Point of Entry is the seventh studio album by English heavy metal band Judas Priest, released on 27 February 1981 by Columbia Records. Following the commercial success of their previous album British Steel (1980), Priest pursued a more radio-friendly direction on Point of Entry. Following the conclusion of the British Steel Tour, the band began work on their next project. By this time, the band possessed sufficient funds to fly all their equipment to the state-of-the-art Ibiza Studios in Spain. This gave Point of Entry a louder, stronger, more "live" sound than previous Judas Priest albums.

Promotion
Three singles were released from the album: "Heading Out to the Highway", "Don't Go" and "Hot Rockin, all of which had accompanying music videos. The song "Heading Out to the Highway" has been a staple in live shows since its release, "Desert Plains" was regularly played throughout the 1980s and in 2002 and "Hot Rockin was returned to the setlist for the 2005 Reunited Tour, where Priest also played "Solar Angels" on rare occasions. On the World Wide Blitz Tour of 1981 supporting Point of Entry, "Solar Angels" had been the opening song of every show, while "Troubleshooter" was also performed on parts of the supporting tour. On the contrary, five songs from the album – "Don't Go", "Turning Circles", "You Say Yes", "All the Way" and "On the Run" – have never been performed live.

Cover art
The European distribution of the album featured "an intriguing and colorful sort of futuristic metal wing over a horizon shot" designed by Roslav Szaybo, who had done all of the band's CBS albums to date. The cover featured on the Canada, USA, Australasia, Brazil, Hong Kong and Japan markets, however, was designed by Columbia Record's John Berg, and instead depicted continuous stationary paper to simulate the line in the middle of the road with white cardboard boxes on the back. "The sleeve was awful," guitarist Glen Tipton said of the covers, "and we've got to blame management for that because they didn't shop around enough to get one that was suitable. The American cover was different, but that turned out to be even worse!'" The latter version was once again used for the 2001 remaster of the album. 

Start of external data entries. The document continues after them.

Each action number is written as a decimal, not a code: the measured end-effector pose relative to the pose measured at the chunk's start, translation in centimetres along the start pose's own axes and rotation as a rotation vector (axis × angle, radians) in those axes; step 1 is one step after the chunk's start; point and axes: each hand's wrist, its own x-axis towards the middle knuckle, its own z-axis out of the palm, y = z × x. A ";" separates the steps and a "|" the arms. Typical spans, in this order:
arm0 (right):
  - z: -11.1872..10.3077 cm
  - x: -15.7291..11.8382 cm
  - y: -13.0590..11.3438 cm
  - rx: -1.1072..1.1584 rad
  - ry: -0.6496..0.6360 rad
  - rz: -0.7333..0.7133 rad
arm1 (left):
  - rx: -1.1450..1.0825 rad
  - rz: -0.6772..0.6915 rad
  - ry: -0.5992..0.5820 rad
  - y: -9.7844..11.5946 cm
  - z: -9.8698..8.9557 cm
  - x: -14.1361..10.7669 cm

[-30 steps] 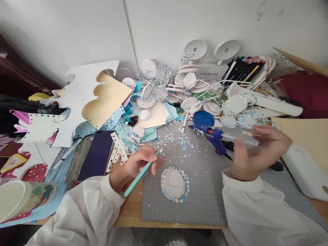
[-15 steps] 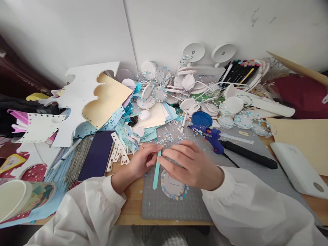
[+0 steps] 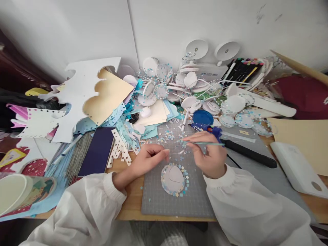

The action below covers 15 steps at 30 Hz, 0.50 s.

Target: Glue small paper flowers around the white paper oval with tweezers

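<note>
Between the thumb and fingers of my right hand (image 3: 207, 153) is a thin teal stick (image 3: 214, 143), lying nearly level with its tip pointing left over scattered confetti. My left hand (image 3: 151, 159) is closed, thumb against the fingers, over the mat's left part; what it pinches, if anything, is too small to tell. Below and between the hands, a round white disc (image 3: 173, 179) edged with small blue, white and cream stars lies flat on the grey cutting mat (image 3: 153, 205). Loose star confetti (image 3: 169, 136) is strewn above the disc.
Beyond my right hand are a blue glue gun (image 3: 205, 128), a blue lid (image 3: 203, 117) and a black-handled tool (image 3: 251, 153). A dark phone (image 3: 96, 152) and paper strips lie left. White discs (image 3: 191, 79) pile up behind; a paper cup (image 3: 25, 191) stands front left.
The teal stick has gone from upright between both hands to nearly level in my right hand, which has moved right. My left hand has come away from the stick.
</note>
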 end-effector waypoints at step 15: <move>0.0 -1.7 -0.6 0.504 -0.198 0.607 | 0.192 0.022 -0.220 -0.6 0.4 -0.2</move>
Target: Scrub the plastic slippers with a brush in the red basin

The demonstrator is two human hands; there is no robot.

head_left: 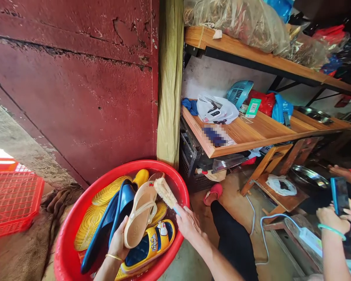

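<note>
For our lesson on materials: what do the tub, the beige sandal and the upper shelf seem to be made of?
Tub: likely plastic; smooth, glossy red wall.
Beige sandal: foam or rubber, perhaps; matt, thick, moulded-looking sole.
Upper shelf: wood or wood-look board; brown grain shows along its edge.

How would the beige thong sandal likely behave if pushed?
The beige thong sandal is probably light, since the left hand alone holds it. It looks unbent in that grip, so it may flex only slightly. It could be slippery, as the red basin below seems to hold water.
</note>
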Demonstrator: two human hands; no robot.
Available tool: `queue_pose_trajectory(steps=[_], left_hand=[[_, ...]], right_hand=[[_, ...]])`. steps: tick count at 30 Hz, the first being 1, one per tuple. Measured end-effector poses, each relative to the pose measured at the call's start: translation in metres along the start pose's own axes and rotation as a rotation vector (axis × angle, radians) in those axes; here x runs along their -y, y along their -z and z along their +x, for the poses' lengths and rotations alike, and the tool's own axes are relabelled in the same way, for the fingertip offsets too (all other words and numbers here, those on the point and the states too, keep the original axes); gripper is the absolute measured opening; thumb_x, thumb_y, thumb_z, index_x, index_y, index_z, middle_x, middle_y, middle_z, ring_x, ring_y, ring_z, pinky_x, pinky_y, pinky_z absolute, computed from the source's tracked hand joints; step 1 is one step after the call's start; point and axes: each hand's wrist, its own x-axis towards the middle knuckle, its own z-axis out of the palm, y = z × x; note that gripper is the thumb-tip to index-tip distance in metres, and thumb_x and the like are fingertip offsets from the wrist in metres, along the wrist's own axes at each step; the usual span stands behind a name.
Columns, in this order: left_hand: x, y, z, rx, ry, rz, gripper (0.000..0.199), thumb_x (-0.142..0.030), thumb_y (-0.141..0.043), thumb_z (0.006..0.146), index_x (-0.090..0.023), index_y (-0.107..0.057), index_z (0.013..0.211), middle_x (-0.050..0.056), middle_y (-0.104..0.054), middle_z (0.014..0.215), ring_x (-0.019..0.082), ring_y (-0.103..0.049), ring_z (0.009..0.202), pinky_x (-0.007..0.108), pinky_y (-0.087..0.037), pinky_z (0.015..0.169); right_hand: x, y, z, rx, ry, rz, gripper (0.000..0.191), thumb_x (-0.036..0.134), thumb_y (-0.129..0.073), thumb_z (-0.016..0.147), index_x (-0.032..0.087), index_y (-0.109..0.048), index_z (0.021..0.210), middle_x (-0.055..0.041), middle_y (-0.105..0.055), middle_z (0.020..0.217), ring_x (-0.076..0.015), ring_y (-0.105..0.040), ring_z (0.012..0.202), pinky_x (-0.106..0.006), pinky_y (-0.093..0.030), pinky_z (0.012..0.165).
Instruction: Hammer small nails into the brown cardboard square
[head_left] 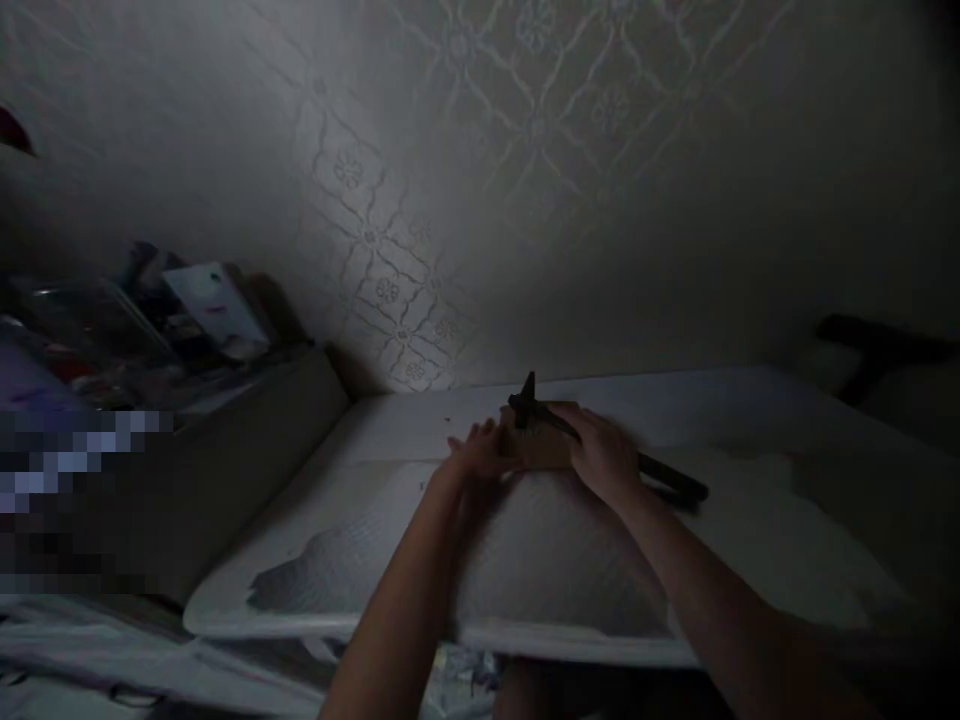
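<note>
In the dim head view, a small brown wooden board lies on the white table. My left hand grips the board's left edge, fingers bent against it. My right hand is closed around the handle of a claw hammer. The hammer's dark head is over the upper left part of the board, and its handle end sticks out to the right past my hand. Small light specks show below the hammer head; they may be nails, but it is too dark to tell.
A patterned wall rises behind the table. To the left stands a grey panel, with a white box and cluttered items beyond it. A dark T-shaped object is at the right. Tiny dark bits lie left of my left hand.
</note>
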Motion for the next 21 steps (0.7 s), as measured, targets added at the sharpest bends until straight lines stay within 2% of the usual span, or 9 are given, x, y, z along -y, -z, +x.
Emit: queue_pose_trajectory(steps=[5, 10, 21], left_hand=[[0.0, 0.0, -0.0002, 0.003, -0.002, 0.014, 0.09, -0.072, -0.046, 0.078, -0.026, -0.016, 0.149, 0.013, -0.008, 0.158, 0.037, -0.007, 0.144, 0.068, -0.013, 0.106], [0.0006, -0.0003, -0.0004, 0.0, -0.016, 0.026, 0.093, -0.075, -0.043, 0.078, -0.024, -0.015, 0.15, 0.015, -0.009, 0.158, 0.038, -0.007, 0.143, 0.071, -0.014, 0.103], [0.0018, -0.0034, 0.0021, -0.001, -0.01, -0.01, 0.096, -0.077, -0.045, 0.075, -0.023, -0.016, 0.15, 0.013, -0.007, 0.158, 0.041, -0.006, 0.142, 0.074, -0.01, 0.101]], right_hand=[[-0.0005, -0.0008, -0.0005, -0.006, 0.004, -0.006, 0.05, 0.005, -0.048, 0.081, 0.028, -0.058, 0.125, -0.0033, -0.065, 0.118, -0.0203, -0.061, 0.104, -0.034, -0.048, 0.089], [0.0001, 0.0002, -0.0004, -0.003, 0.006, -0.013, 0.049, 0.006, -0.049, 0.082, 0.029, -0.059, 0.124, -0.0022, -0.065, 0.119, -0.0202, -0.061, 0.103, -0.032, -0.047, 0.088], [0.0, -0.0019, -0.0005, 0.003, 0.016, 0.001, 0.049, 0.007, -0.05, 0.082, 0.028, -0.058, 0.125, -0.0012, -0.065, 0.119, -0.0214, -0.061, 0.103, -0.034, -0.048, 0.086]])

The American artwork also saw the introduction of the extruded '3D' Judas Priest logo, which would be used up to Turbo.

Reissues
The album was remastered in 2001, with two bonus tracks added, a live version of "Desert Plains" and "Thunder Road", a track from the Ram It Down sessions.

In the booklet of the Remastered CD, the band states:

Critical reception

In 2005, Point of Entry was ranked number 352 in Rock Hard magazine's book The 500 Greatest Rock & Metal Albums of All Time. In the 2007 book Metal: The Definitive Guide, author Garry Sharpe-Young wrote that the album consists of "radio-friendly fillers." Moreover, Sharpe-Young called the original British artwork "bland" and subsequent American alternative artwork "an even worse compromise."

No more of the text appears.